My question is what is the main appeal about the online shops? Is it the price, quantities, ease? Is the quality even any good?


----------



## ole Jobe (Jun 16, 2009)

I have not noticed any great deal of online ordering of custom shirts in my area. I have had people bring copies of designs they got online and ask if i can do it. I don't copy their designs, but I can usually satisfy them with somthing similar.


----------



## PDAIndy (Nov 5, 2009)

We've had a few clients switch to online printing and then come back to us. Part of the appeal of online ordering is both the low minimums and the lower prices. However, a lot of the online stores use heat press designs that don't last long and really don't look good at all (but they are comparatively inexpensive). We always remind our clients that because we do in house screen-printing, our quality is excellent and their designs will last longer. Hope this helps!


----------



## RVP (Dec 19, 2007)

I agree with online stores heat pressing. They look terrible after awhile. But sometimes customers just want it quick. Oh well. Sell the hell out of your shop.


----------



## Rodney (Nov 3, 2004)

> compete against these online giants.


Which online giants?



> My question is what is the main appeal about the online shops? Is it the price, quantities, ease? Is the quality even any good?

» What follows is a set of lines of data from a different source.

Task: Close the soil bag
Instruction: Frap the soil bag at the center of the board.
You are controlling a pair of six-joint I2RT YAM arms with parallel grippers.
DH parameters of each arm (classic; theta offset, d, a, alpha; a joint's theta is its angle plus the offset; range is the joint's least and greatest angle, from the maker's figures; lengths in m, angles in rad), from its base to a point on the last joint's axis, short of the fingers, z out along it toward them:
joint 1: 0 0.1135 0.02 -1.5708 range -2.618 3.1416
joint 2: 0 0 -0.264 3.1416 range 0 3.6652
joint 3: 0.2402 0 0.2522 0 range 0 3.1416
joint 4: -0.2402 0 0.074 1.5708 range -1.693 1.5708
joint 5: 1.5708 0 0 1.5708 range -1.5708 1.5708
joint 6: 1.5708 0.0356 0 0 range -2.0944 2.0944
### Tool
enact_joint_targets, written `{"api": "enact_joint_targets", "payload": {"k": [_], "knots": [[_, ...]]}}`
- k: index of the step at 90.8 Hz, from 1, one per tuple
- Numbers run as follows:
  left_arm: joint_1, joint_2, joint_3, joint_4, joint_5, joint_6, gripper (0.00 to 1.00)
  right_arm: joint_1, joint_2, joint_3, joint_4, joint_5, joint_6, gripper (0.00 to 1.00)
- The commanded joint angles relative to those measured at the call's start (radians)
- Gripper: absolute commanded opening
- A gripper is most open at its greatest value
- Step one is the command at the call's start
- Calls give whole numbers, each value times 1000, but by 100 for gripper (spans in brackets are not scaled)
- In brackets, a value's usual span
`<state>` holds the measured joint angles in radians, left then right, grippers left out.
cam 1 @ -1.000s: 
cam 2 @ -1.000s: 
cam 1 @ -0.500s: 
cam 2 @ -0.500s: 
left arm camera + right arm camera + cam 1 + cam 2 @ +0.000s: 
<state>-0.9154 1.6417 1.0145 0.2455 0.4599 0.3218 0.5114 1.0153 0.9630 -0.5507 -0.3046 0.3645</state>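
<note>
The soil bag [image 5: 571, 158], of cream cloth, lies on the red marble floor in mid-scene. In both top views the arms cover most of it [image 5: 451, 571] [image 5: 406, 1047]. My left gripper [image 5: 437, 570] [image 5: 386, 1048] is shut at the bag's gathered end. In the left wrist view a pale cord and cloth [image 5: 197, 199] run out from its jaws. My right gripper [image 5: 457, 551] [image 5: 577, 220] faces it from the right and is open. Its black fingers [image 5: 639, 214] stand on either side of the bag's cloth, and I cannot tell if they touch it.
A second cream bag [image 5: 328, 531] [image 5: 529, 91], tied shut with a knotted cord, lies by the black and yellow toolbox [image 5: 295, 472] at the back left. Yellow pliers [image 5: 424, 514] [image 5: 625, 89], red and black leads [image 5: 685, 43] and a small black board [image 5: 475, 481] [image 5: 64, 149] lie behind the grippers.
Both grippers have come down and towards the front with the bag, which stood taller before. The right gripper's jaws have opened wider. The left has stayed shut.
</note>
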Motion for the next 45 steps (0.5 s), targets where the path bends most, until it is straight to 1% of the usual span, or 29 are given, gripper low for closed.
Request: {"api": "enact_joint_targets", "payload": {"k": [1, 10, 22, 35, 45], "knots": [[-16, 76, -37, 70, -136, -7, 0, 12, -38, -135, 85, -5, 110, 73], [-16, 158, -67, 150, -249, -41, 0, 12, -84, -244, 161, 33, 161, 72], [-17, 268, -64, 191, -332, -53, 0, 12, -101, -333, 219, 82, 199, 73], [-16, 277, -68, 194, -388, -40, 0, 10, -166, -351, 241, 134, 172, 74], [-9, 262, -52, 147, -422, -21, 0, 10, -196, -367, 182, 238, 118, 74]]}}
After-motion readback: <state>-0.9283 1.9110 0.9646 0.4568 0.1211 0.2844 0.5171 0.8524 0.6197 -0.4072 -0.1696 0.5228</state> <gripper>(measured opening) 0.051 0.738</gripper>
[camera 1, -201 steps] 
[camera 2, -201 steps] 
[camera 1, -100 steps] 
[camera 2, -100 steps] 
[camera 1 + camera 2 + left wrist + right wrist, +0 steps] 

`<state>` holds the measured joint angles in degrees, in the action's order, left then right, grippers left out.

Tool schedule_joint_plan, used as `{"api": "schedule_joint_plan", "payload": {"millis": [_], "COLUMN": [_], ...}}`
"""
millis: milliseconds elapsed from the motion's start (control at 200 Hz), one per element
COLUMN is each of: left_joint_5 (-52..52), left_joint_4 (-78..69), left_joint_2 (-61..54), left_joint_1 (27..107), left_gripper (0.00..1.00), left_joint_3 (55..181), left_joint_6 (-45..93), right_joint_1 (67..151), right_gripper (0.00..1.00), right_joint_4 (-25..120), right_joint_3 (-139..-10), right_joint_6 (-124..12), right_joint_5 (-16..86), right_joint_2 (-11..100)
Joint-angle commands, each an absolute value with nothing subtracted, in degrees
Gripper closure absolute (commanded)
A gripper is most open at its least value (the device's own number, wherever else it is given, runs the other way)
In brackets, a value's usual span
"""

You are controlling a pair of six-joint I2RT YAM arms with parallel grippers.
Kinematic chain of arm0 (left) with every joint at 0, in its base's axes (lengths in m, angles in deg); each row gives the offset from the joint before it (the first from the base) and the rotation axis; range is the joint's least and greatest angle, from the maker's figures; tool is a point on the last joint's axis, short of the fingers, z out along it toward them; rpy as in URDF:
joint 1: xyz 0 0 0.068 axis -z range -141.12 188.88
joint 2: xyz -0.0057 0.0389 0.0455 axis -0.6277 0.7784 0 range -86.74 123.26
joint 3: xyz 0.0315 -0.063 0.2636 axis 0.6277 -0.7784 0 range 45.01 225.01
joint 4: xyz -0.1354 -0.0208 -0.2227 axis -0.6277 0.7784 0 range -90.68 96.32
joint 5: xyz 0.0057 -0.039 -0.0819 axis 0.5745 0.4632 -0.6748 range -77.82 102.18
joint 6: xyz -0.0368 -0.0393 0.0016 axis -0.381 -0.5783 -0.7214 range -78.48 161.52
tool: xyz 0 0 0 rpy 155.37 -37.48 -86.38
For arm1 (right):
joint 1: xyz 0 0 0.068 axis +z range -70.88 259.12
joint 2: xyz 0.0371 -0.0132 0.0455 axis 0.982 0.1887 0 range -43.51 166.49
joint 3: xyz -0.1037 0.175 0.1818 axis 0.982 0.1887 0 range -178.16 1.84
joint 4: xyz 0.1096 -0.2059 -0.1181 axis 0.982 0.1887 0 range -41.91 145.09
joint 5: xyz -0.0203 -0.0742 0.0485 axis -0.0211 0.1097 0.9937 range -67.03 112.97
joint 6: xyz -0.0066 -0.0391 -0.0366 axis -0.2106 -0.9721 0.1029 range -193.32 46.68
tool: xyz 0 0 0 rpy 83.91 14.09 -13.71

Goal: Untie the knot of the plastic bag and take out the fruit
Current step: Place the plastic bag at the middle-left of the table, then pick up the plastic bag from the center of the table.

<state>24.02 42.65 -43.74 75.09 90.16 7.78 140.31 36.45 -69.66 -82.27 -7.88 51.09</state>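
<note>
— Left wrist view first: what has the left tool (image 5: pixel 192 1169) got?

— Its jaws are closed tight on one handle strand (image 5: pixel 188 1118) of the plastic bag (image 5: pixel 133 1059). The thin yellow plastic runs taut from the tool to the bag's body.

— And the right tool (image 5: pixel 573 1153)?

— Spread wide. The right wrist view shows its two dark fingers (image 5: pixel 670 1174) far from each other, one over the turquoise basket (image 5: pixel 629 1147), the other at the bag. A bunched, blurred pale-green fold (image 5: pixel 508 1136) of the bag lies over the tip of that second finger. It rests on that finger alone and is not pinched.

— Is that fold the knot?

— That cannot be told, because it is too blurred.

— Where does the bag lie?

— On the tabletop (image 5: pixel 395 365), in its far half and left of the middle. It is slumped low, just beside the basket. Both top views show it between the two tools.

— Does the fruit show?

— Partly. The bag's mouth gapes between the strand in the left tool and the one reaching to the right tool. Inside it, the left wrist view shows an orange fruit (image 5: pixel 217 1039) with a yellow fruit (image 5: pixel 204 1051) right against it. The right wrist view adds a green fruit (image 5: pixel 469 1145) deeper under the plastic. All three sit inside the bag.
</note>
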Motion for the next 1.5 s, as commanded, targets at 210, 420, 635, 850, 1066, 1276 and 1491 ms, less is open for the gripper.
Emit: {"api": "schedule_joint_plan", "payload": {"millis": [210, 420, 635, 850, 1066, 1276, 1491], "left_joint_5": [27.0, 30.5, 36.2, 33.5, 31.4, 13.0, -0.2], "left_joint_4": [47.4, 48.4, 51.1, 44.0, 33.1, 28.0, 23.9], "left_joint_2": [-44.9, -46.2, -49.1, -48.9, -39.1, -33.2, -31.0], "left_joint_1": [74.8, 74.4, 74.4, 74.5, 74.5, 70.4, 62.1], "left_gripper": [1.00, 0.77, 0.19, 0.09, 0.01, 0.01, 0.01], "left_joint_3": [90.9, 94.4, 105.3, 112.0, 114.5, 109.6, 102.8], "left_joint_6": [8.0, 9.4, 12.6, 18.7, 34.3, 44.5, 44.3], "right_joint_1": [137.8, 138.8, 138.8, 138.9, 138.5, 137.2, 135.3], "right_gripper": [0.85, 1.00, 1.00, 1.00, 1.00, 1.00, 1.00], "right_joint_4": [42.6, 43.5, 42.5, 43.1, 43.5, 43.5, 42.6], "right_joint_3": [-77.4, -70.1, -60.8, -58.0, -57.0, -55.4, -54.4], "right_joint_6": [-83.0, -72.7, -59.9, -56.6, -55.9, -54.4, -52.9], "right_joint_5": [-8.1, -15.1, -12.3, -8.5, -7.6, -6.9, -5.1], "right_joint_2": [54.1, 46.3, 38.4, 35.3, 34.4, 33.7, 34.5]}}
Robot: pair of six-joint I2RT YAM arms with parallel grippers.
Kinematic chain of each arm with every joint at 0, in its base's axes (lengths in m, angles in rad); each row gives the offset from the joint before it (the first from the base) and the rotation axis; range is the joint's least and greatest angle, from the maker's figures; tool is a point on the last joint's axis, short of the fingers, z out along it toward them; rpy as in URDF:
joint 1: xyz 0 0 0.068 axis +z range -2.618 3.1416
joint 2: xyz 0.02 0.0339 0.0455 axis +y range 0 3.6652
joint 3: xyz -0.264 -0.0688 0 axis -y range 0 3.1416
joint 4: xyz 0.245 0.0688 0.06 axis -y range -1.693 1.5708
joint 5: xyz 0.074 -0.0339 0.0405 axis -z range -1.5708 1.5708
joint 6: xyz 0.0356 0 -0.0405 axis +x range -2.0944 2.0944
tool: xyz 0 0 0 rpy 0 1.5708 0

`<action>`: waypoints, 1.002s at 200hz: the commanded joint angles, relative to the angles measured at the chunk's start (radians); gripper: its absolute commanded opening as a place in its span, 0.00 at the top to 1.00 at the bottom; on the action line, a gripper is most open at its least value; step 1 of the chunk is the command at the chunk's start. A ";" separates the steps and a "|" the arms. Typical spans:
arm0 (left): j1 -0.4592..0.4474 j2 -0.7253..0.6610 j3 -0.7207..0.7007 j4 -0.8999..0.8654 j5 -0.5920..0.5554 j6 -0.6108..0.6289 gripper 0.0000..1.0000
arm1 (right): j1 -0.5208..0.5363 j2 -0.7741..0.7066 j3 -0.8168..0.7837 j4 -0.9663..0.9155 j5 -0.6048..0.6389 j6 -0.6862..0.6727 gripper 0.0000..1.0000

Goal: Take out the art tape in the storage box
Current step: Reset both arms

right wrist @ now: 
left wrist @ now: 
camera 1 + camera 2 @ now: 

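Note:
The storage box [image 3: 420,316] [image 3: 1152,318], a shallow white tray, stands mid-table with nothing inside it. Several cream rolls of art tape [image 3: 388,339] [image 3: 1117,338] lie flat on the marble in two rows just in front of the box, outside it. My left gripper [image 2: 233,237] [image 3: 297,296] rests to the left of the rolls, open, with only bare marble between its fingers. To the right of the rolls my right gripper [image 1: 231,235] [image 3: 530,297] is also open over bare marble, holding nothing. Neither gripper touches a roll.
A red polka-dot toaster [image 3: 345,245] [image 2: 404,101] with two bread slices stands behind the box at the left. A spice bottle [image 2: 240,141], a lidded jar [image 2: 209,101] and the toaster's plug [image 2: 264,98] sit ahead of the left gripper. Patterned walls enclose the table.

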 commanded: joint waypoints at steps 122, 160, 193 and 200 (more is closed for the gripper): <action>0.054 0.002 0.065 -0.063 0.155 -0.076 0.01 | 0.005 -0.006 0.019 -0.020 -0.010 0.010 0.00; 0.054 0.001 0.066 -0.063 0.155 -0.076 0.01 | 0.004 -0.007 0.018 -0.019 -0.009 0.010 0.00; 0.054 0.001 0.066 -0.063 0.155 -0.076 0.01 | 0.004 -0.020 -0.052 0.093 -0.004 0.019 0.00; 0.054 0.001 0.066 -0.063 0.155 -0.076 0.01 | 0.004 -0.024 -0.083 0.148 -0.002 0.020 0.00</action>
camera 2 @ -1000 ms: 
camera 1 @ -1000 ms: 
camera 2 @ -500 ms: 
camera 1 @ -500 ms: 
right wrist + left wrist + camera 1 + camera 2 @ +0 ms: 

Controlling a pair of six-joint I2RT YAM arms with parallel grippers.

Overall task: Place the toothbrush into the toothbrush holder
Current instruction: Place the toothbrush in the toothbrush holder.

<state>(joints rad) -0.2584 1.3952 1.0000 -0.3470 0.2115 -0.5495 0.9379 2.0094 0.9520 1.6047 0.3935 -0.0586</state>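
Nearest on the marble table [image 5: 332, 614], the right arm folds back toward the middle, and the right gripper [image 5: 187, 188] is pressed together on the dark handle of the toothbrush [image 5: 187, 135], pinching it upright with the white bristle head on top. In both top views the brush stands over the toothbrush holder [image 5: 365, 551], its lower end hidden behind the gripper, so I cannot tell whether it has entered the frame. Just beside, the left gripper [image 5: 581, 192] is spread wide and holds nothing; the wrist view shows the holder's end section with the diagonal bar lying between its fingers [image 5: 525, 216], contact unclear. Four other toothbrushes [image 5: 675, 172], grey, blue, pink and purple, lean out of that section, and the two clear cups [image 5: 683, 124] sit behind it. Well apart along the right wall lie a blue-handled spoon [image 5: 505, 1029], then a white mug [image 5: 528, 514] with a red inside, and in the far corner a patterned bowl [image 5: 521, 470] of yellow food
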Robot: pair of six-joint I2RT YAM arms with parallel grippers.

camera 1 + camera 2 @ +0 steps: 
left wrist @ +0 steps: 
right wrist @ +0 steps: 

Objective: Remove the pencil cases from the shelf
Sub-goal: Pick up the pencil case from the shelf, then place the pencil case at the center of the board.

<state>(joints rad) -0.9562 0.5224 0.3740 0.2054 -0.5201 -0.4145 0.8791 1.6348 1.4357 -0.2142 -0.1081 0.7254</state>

For 1000's of customers, the quality is great. 

You may not need to "compete" with them directly, but just get a niche part of the market that you can serve well.

There are lots of different online printers that do different things, so it's hard to say which features you might need to take notice of.


----------



## dptk (Aug 14, 2009)

You need to make it easy to do business with your company. If a consumer is wanting some shirts & they find a site where they can get it all done online, never talk to a human a lot of consumers are going to take that option. It is a time thing.

that said.. which online giants ? 
For any printer, I would say a real live ready to order t-shirt designer and order system online is going to increase sales, I don't think it matters if the company offering it is a "giant" or not.


----------



## [email protected] (Sep 28, 2009)

how do small retailers compete with Wal-Mart?
They don't on WM's turf ( price), so go where they are not.

Same as on line printers. First order is a pig in a poke....what happens if order is wrong, late, addional prices added ( this happens alot )

the idea is ...be the king of your niche, talk to your customers AFTER the sale, handle problems quickly, let them see and feel samples. Generally people want to deal with people. If you get a price whore with no loyalty, move on. Learn when to fire customers. Below a certain margin or pain threshhold...let them go .

if you do that and ..market ..market..market..
you will be fine 

ps: I like to include something free and usually humorous...funny card, key ring, inexpensive but a complete surprise that they remember and talk about


----------



## Ink Floyd (Jul 29, 2009)

[email protected] said:


> \
> ps: I like to include something free and usually humorous...funny card, key ring, inexpensive but a complete surprise that they remember and talk about


 haha I like that!


----------



## Ink Floyd (Jul 29, 2009)

The giants I'm talking about I guess are cafepress and printmojo and most importantly, Storenvy - The Social Store Community


----------



## [email protected] (Sep 28, 2009)

and Zazzle and Spreadshirt...and many more coming....can't let them be a factor in your business plan


----------



## solomon_schwartz (Nov 24, 2009)

i am in the screen-printing business, and i can tell you 1 thing; very few online stores will give you the quality as an in house screen-printer.
so you should be confident with your in-house business.

(my business is actually an in-house business, & giving the opportunity to buy online as well, so we combined easy & quality)


----------



## dptk (Aug 14, 2009)

Ink Floyd said:


> The giants I'm talking about I guess are cafepress and printmojo and most importantly, Storenvy - The Social Store Community


Don't most these focus on selling 1-2 pieces to a consumer ? Is that the market you are in, selling 1-2 individual pieces to a consumer. Am I wrong ? I don't think people go on cafepress and order 500 of the same shirt


----------



## Ink Floyd (Jul 29, 2009)

dptk said:


> Don't most these focus on selling 1-2 pieces to a consumer ? Is that the market you are in, selling 1-2 individual pieces to a consumer. Am I wrong ? I don't think people go on cafepress and order 500 of the same shirt


 I'm not sure about cafepress, but I know storenvy works just like a local print shop except for being strictly online.


----------



## hurfer (Dec 7, 2009)

wow, so we are enemy #1 now. haha

The reason Storenvy seems to be a giant, is because we offer pretty much the highest quality printing you will find anywhere. Our clients love the work we do for them so they are always recommending us to others. 

I have been printing for 18 years and my 3 head printers have been printing for 16-18 years as well. It all comes with time. Don't worry so much about we are doing & find what you do best & push it.


----------